▶ _Exercise aim_
If a line below holds the word "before", count it; then say how many such lines there are and nothing else.
====== Source material ======
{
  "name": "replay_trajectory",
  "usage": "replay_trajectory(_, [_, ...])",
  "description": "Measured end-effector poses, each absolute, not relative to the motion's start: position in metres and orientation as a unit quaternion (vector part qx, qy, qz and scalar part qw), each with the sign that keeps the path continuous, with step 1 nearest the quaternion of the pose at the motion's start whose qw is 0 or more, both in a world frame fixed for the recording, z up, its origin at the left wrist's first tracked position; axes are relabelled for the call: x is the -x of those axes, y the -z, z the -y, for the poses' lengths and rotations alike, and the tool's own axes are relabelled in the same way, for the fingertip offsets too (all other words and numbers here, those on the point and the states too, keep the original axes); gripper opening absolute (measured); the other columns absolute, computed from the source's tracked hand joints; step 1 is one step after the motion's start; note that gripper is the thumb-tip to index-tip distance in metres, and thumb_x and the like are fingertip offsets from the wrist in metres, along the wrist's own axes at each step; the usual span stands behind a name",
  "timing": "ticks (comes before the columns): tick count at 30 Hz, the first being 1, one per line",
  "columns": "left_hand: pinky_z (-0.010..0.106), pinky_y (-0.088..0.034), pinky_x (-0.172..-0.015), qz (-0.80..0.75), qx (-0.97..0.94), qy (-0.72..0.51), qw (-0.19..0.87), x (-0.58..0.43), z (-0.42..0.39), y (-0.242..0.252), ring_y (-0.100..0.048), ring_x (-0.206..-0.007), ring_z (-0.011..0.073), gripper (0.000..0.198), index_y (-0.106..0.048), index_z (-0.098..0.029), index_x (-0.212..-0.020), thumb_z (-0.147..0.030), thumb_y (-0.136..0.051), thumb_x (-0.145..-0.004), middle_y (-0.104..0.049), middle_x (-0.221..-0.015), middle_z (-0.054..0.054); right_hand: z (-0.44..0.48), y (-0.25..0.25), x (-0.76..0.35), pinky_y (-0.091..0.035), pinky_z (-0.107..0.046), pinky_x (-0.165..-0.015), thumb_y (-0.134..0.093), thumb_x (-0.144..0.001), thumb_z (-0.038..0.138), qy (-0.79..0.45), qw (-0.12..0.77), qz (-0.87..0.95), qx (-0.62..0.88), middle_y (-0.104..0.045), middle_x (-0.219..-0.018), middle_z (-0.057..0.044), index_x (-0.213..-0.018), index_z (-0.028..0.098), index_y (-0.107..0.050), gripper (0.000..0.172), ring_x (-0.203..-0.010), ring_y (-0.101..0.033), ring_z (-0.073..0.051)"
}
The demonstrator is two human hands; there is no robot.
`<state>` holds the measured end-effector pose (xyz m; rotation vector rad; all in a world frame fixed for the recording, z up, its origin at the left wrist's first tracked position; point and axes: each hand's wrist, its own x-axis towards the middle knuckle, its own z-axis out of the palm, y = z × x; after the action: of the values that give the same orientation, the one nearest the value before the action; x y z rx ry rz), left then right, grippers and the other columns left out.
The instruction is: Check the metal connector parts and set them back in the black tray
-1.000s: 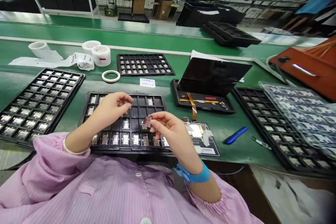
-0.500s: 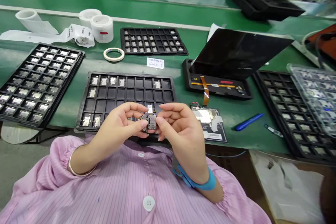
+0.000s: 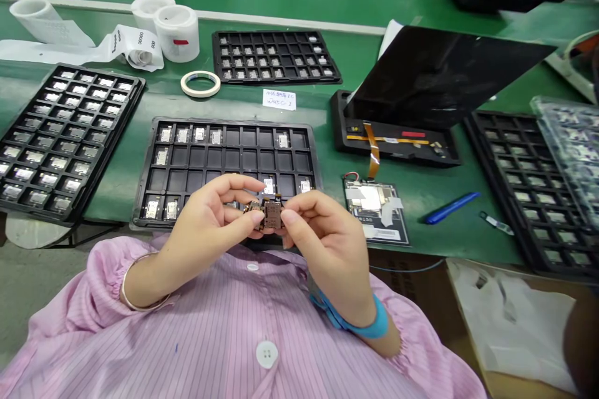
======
▶ _Result_
2